Il résulte des constats d’huissier produits que l’accès aux toilettes a été fermé courant juillet , rétabli le 22 août, que des travaux de déplacement et de raccordement d’un coffret électrique ont été réalisés courant mars 2023.

La société Adar Immo a admis le 27 juin 2022 que ses lots privatifs étaient grevés de servitudes d’accès qu’elle devait respecter.

Les travaux entrepris affectent à l’ évidence la jouissance des autres copropriétaires dès lors que l’ usage des sanitaires communs se trouvant à proximité immédiate de la piscine a été empêché, que l’accès au local technique et donc aux équipements nécessaires à l’alimentation et à l’entretien de la piscine est compromis.

L’accord du syndic, syndic qui est partie à l’instance et qui , après s’en être rapporté, atteste en faveur d’une partie sans conclure ne saurait valoir validation-régularisation des travaux litigieux.

L’ordonnance sera donc confirmée en ce qu’elle a enjoint à la société Adar Immo de cesser les travaux litigieux , rétablir l’accès aux toilettes et au local technique, remettre les locaux dans leur état antérieur sous astreinte.

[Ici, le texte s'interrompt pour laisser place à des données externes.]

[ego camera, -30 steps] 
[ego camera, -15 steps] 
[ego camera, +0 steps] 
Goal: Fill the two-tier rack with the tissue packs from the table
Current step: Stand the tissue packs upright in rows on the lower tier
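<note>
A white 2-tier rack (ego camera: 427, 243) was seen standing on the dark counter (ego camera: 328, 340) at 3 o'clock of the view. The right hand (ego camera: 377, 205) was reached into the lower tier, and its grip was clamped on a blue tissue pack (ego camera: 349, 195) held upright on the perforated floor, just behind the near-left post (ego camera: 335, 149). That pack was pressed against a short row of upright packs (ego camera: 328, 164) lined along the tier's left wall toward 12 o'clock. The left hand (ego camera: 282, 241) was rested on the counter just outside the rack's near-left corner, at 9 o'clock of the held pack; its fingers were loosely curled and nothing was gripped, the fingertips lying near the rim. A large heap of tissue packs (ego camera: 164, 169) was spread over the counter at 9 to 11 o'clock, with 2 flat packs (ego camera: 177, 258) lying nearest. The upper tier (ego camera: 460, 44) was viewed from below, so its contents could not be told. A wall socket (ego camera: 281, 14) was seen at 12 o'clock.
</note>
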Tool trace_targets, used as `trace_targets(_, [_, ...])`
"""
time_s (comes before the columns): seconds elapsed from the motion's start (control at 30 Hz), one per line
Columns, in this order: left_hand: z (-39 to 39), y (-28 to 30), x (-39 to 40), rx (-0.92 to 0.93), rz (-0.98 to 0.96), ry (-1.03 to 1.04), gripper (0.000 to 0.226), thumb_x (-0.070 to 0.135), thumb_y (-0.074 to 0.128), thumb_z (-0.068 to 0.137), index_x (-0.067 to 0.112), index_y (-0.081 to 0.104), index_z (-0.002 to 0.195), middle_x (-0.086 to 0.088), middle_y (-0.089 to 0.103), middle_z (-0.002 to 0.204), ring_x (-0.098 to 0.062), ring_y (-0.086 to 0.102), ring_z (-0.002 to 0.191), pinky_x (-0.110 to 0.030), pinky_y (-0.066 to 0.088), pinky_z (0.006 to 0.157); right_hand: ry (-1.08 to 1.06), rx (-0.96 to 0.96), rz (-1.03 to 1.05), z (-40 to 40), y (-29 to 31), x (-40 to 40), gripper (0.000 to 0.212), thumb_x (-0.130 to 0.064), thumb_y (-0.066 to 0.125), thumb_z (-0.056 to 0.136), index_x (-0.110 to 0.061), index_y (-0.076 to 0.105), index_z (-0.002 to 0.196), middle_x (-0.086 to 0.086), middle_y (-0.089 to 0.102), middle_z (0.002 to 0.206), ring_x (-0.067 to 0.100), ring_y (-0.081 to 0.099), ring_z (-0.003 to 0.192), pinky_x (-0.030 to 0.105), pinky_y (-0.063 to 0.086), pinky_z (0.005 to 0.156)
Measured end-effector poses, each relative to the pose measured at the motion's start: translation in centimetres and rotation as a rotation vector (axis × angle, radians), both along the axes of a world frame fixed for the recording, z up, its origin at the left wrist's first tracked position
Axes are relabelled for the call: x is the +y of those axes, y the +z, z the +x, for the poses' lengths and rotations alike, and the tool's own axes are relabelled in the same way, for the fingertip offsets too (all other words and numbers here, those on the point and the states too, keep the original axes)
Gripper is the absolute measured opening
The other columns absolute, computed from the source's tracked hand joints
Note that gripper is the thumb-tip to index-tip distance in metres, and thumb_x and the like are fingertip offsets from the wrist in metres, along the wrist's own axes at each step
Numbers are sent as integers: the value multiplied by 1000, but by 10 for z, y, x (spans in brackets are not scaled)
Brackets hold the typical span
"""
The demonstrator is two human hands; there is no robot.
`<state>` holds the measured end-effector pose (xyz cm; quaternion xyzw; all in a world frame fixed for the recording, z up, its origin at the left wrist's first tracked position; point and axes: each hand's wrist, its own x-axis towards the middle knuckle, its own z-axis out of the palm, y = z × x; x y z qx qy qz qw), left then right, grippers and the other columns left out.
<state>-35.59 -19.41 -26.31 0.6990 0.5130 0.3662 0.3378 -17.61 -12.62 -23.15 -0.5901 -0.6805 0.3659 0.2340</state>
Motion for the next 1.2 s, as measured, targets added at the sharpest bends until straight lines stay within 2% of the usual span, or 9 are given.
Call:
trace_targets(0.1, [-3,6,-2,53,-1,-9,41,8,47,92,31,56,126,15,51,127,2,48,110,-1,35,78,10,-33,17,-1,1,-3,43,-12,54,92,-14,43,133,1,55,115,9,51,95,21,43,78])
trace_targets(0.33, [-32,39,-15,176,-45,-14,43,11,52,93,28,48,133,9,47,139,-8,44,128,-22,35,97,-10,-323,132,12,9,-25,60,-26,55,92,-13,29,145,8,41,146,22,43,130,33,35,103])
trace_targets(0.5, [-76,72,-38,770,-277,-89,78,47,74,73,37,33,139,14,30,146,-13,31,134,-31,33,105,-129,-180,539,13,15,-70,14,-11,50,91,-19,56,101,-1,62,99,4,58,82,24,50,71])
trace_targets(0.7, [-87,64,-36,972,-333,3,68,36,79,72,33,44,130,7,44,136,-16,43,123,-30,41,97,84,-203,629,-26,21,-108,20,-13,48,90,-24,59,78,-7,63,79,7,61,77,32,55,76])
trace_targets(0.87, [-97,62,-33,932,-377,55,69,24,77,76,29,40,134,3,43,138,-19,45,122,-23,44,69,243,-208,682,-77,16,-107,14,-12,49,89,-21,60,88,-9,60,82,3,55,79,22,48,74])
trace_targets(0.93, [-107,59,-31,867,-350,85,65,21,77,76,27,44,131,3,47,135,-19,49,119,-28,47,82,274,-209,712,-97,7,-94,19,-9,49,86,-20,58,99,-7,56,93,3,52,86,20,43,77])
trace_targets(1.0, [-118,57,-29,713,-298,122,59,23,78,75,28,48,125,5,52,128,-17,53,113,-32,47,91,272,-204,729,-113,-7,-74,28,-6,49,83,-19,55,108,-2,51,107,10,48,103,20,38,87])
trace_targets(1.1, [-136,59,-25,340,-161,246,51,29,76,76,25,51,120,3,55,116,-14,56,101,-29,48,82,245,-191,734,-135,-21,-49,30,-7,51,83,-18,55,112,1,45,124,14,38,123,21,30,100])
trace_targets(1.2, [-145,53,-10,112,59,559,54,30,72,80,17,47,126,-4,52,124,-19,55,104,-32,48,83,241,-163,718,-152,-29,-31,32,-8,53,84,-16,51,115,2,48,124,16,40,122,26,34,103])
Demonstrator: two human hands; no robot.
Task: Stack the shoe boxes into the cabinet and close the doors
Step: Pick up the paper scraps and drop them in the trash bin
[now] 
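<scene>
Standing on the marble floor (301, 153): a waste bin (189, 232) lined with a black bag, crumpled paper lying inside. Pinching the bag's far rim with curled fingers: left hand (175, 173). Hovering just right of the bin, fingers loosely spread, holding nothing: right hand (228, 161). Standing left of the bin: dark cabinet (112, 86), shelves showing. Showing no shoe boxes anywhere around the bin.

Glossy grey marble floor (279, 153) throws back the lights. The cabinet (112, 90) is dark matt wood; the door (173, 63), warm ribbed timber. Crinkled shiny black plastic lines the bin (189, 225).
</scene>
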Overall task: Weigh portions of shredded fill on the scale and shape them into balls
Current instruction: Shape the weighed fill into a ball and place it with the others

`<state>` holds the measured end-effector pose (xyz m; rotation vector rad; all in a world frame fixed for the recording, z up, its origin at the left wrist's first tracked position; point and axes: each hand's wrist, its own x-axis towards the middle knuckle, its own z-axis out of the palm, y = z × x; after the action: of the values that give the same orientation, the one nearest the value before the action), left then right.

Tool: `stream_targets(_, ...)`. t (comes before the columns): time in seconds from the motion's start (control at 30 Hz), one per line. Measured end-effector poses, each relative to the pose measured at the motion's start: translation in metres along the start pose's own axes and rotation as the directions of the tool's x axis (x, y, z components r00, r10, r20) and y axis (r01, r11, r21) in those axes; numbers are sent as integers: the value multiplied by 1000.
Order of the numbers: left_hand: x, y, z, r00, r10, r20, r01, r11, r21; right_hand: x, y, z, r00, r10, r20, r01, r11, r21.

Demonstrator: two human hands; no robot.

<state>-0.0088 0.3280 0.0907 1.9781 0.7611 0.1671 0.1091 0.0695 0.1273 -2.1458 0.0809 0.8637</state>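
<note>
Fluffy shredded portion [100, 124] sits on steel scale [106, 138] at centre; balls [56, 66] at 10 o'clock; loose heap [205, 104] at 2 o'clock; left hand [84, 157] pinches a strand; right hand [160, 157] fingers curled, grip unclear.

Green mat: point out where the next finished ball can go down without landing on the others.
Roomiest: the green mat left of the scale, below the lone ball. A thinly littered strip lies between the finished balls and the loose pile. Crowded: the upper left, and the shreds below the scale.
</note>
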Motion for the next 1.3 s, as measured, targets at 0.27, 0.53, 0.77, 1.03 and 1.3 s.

– sur la demande de provision

La perte d’accès au local technique et aux toilettes communes constitue pour les demandeurs un préjudice de jouissance.

L’ordonnance sera confirmée en ce qu’elle a condamné la société Adar Immo à payer à M. [C] et à Mme [V] la somme de 500 euros chacun correspondant à la part non sérieusement contestable de l’indemnisation du préjudice.

– sur les autres demandes

Il résulte de l’article 696 du code de procédure civile que ‘ La partie perdante est condamnée aux dépens, à moins que le juge, par décision motivée, n’en mette la totalité ou une fraction à la charge d’une autre partie. (…).’

Compte tenu de la solution apportée au présent litige, les dépens d’appel seront fixés à la charge de la société Adar Immo.

Il est équitable de la condamner à payer aux intimés la somme fixée au dispositif du présent arrêt sur le fondement de l’article 700 du code de procédure civile .

PAR CES MOTIFS :

statuant publiquement, par arrêt réputé contradictoire et en dernier ressort

-confirme l’ordonnance entreprise

Y ajoutant :

-déboute les parties de leurs autres demandes

-condamne la société Adar Immo aux dépens d’appel

-condamne la société Adar Immo à payer aux consorts [C]-[V] la somme de 3000 euros sur le fondement de l’article 700 du code de procédure civile.